Would you copy all lines in the data that contain the word "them"?
· · · ·
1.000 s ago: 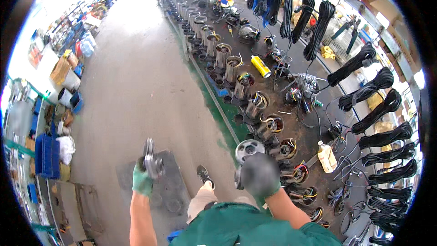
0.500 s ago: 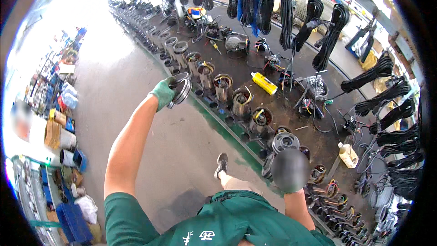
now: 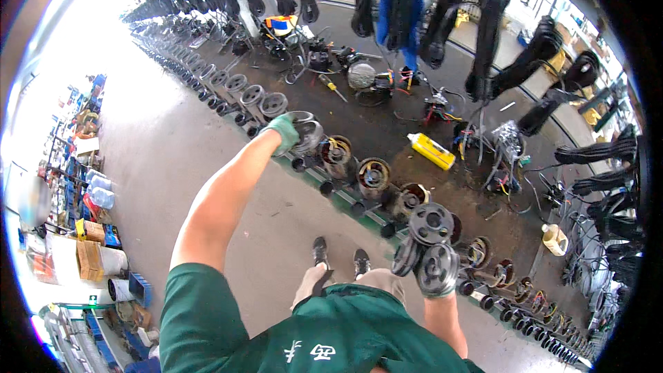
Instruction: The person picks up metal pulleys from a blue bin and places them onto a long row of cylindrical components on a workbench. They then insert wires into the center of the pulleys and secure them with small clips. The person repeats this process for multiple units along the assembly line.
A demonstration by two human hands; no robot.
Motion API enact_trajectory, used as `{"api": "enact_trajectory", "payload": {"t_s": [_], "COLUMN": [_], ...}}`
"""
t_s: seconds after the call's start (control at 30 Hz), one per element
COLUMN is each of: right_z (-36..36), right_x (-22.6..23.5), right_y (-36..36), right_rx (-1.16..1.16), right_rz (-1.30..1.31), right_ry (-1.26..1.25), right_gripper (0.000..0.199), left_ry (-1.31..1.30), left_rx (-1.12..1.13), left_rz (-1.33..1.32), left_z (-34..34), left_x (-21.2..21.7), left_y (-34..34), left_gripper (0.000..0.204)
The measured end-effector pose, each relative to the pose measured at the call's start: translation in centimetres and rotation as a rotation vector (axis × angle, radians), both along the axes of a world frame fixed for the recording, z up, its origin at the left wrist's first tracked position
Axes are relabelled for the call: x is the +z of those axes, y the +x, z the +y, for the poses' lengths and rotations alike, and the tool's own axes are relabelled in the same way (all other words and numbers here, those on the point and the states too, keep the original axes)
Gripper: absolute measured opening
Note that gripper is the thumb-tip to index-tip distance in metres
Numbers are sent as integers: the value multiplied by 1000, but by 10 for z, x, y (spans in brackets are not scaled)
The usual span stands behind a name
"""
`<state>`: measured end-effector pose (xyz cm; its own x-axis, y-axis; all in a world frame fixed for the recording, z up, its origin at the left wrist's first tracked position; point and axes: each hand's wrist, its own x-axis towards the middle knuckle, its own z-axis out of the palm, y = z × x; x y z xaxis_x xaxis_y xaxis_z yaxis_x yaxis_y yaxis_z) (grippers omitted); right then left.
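Metal ring point(image 3: 309, 137) lies right of the left hand point(image 3: 282, 132) gripping it. Nearer, the right hand point(image 3: 438, 292) clutches round covers point(image 3: 431, 223).

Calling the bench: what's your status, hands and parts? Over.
Left hand at a round metal part along the edge of the bench. Right hand holding spoked metal discs. Yellow container lying on bench, apart from both hands.

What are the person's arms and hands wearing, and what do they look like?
The left hand wears a green glove. The right hand is mostly hidden; a little greenish glove shows. The left sleeve is dark green and short. Both forearms are bare.
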<state>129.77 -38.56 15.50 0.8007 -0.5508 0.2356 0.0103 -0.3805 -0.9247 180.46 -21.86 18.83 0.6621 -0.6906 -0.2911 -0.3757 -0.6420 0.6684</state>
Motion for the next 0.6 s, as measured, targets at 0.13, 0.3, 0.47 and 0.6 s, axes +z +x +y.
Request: {"api": "enact_trajectory", "payload": {"t_s": [0.13,0.3,0.47,0.6], "right_z": [42,81,102,110], "right_x": [46,64,58,47], "right_y": [47,82,110,113], "right_rx": [-97,-70,-220,-280], "right_rz": [-209,-405,-177,-44], "right_ry": [652,933,613,403], "right_gripper": [49,65,58,55], "left_ry": [42,520,552,582], "left_rx": [-168,-611,-532,-589], "left_rz": [-18,-201,62,27], "left_z": [-18,-41,-31,-27], "left_x": [-21,25,14,-6], "left_y": [29,31,54,77], "left_gripper": [68,36,22,28]}}
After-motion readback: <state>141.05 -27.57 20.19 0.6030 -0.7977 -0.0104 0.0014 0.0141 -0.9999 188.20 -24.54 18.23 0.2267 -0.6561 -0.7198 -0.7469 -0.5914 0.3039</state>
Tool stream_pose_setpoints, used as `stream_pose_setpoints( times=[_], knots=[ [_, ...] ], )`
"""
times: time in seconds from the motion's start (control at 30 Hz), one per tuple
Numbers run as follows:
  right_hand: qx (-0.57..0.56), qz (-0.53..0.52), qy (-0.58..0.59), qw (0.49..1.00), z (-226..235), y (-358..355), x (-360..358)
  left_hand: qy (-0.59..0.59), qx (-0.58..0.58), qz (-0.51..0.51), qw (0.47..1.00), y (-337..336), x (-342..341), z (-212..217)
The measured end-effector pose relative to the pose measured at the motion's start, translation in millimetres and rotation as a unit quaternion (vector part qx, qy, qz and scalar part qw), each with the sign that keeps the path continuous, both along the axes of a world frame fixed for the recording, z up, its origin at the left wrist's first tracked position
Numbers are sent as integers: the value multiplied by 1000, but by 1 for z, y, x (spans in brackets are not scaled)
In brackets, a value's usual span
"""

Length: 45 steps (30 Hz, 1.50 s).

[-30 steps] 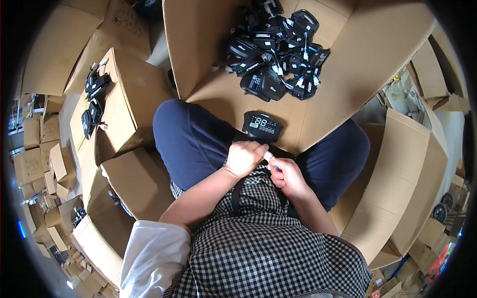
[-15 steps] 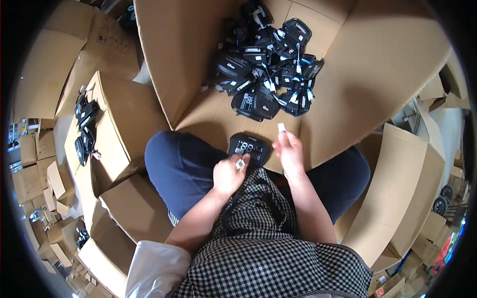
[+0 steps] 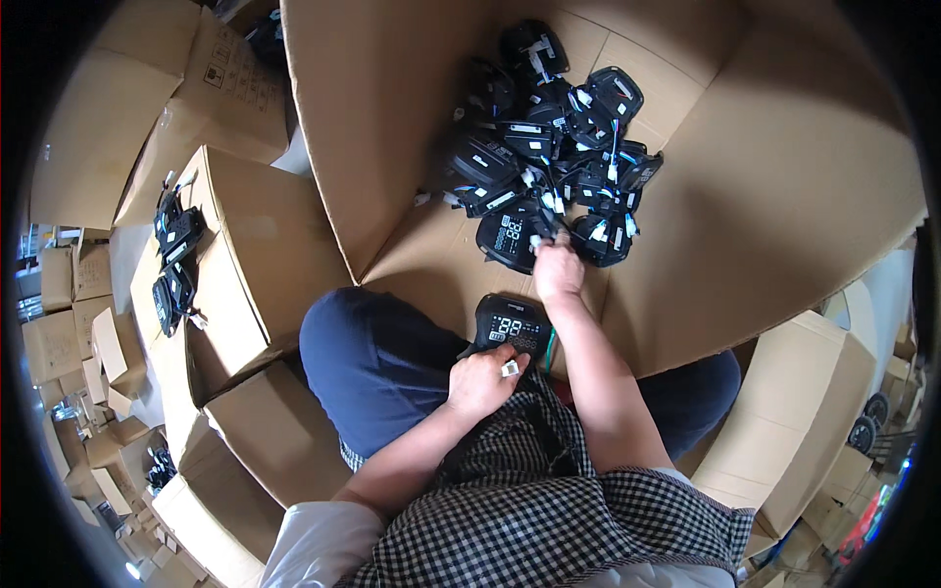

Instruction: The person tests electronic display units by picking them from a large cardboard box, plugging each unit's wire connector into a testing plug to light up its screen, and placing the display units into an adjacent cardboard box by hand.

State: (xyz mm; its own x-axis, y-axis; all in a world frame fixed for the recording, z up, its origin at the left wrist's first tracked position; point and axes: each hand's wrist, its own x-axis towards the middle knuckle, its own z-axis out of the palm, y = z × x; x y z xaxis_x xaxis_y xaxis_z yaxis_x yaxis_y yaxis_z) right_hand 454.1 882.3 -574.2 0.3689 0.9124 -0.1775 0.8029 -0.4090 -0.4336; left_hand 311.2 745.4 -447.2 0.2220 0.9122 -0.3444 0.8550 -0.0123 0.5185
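Observation:
My left hand [image 3: 480, 384] is closed around a small white plug connector [image 3: 509, 368], just below a black display unit [image 3: 511, 323] with pale digits on its face. That unit lies in front of my lap at the near edge of the big carton. My right hand [image 3: 559, 271] reaches forward to the near side of a heap of similar black display units [image 3: 482, 162]. Its fingers are pinched, with a white connector [image 3: 536, 241] at their tips over a face-up unit [image 3: 505, 243]. Partly hidden by my right forearm, a green wire [image 3: 551, 345] runs beside the near unit.
A large open carton [image 3: 725, 196] surrounds the heap, its walls rising on both sides. More black units [image 3: 176, 250] lie on a carton [image 3: 265, 235] at the left. Another open carton [image 3: 784, 412] stands at my right, and stacked boxes [image 3: 74, 333] fill the far left.
My right hand has moved forward from near my lap to the heap, carrying the white connector. My left hand stays by the near unit; the whole view has shifted slightly.

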Motion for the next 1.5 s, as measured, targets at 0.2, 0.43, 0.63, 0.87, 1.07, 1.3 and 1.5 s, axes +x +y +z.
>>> stream_pose_setpoints(
  times=[0.2, 0.43, 0.63, 0.87, 1.07, 1.3, 1.5],
  knots=[
    [153, 35, -42, 987, 44, -66, 33, -81, -30, 72, 994, -5, -10, -31],
    [240, 196, -43, 950, 102, -148, 15, -158, 260, 210, 929, 10, -38, -42],
    [271, 287, -71, 916, 86, -162, 10, -272, 239, 74, 929, 10, -54, -34],
    [24, 282, 89, 955, 69, -145, 5, -181, 148, -125, 964, 25, -71, -60],
    [-1, 110, 329, 938, 88, -152, 23, -219, 55, -186, 956, 30, -53, -62],
    [-120, 231, 251, 932, 89, -157, 14, -144, 100, -201, 964, 16, -49, -68],
    [-125, -47, 588, 797, 70, -177, -6, -157, 169, -132, 964, 10, -45, -76]
  ],
)
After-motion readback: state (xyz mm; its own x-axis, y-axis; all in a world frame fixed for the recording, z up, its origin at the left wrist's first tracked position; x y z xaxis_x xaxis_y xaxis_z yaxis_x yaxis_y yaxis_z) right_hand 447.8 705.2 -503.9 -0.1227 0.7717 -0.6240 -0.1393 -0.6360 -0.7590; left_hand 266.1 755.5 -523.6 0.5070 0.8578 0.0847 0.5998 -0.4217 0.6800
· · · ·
▶ **TASK SOLUTION**
Instruction: The person picks up metal pulleys from a blue bin and places them onto a long row of cylindrical components on a workbench. They then insert wires into the center of the pulleys and secure them with small clips. The person repeats this process for multiple units along the assembly line.
Instruction: The person tests electronic display units by picking them from a large cardboard box, plugging each unit's wire connector into a testing plug to light up its screen, and placing the display units into an adjacent cardboard box by hand.

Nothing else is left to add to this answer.